### What you will do
Extract each line of the material that follows exactly and omit its pictures.

### Dataset section
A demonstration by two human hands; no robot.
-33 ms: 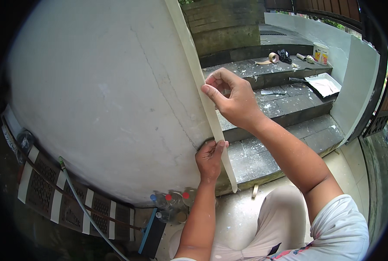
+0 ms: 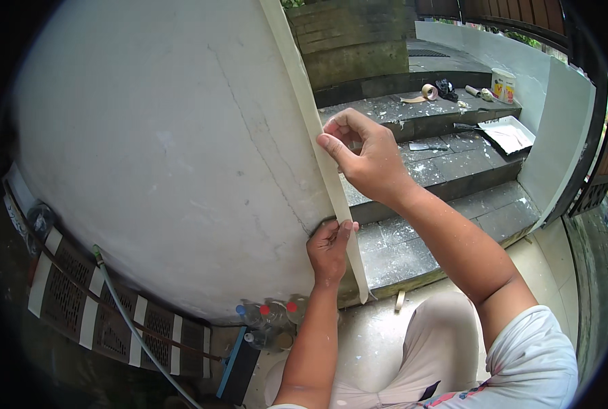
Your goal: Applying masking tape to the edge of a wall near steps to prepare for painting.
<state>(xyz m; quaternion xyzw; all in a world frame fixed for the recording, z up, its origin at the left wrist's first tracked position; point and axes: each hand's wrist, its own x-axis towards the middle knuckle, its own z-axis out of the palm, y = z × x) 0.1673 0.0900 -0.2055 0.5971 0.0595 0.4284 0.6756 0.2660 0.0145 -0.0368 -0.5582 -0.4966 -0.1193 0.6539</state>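
Both hands [image 2: 331, 249] press tape strip [image 2: 324, 153] running vertically.

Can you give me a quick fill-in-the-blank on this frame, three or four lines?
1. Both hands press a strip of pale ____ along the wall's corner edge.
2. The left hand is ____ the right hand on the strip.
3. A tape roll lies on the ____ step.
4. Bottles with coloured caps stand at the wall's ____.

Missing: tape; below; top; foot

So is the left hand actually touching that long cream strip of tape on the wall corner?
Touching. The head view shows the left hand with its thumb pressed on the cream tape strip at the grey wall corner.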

### Expected output
A demonstration by two human hands; no robot.
-33 ms: 
+0 ms: 
Your goal: Applying masking tape to the edge of a wall near steps to prepare for painting.
<state>(xyz m; quaternion xyzw; all in a world frame fixed for the recording, z up, its origin at the left wrist's first tracked position; point and axes: each hand's wrist, its own x-axis towards the middle knuckle, its own z-axis out of the palm, y = z × x) 0.1673 0.0900 -0.2055 0.5971 0.0595 0.4284 0.6756 0.2660 0.0145 -0.0368 -0.5582 -0.4966 -0.1193 0.6539</state>
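Both hands [image 2: 331, 249] press tape strip [image 2: 324, 153] running vertically.

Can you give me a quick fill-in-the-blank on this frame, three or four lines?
1. Both hands press a strip of pale ____ along the wall's corner edge.
2. The left hand is ____ the right hand on the strip.
3. A tape roll lies on the ____ step.
4. Bottles with coloured caps stand at the wall's ____.

Missing: tape; below; top; foot

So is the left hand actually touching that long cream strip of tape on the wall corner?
Touching. The head view shows the left hand with its thumb pressed on the cream tape strip at the grey wall corner.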

The answer is complete.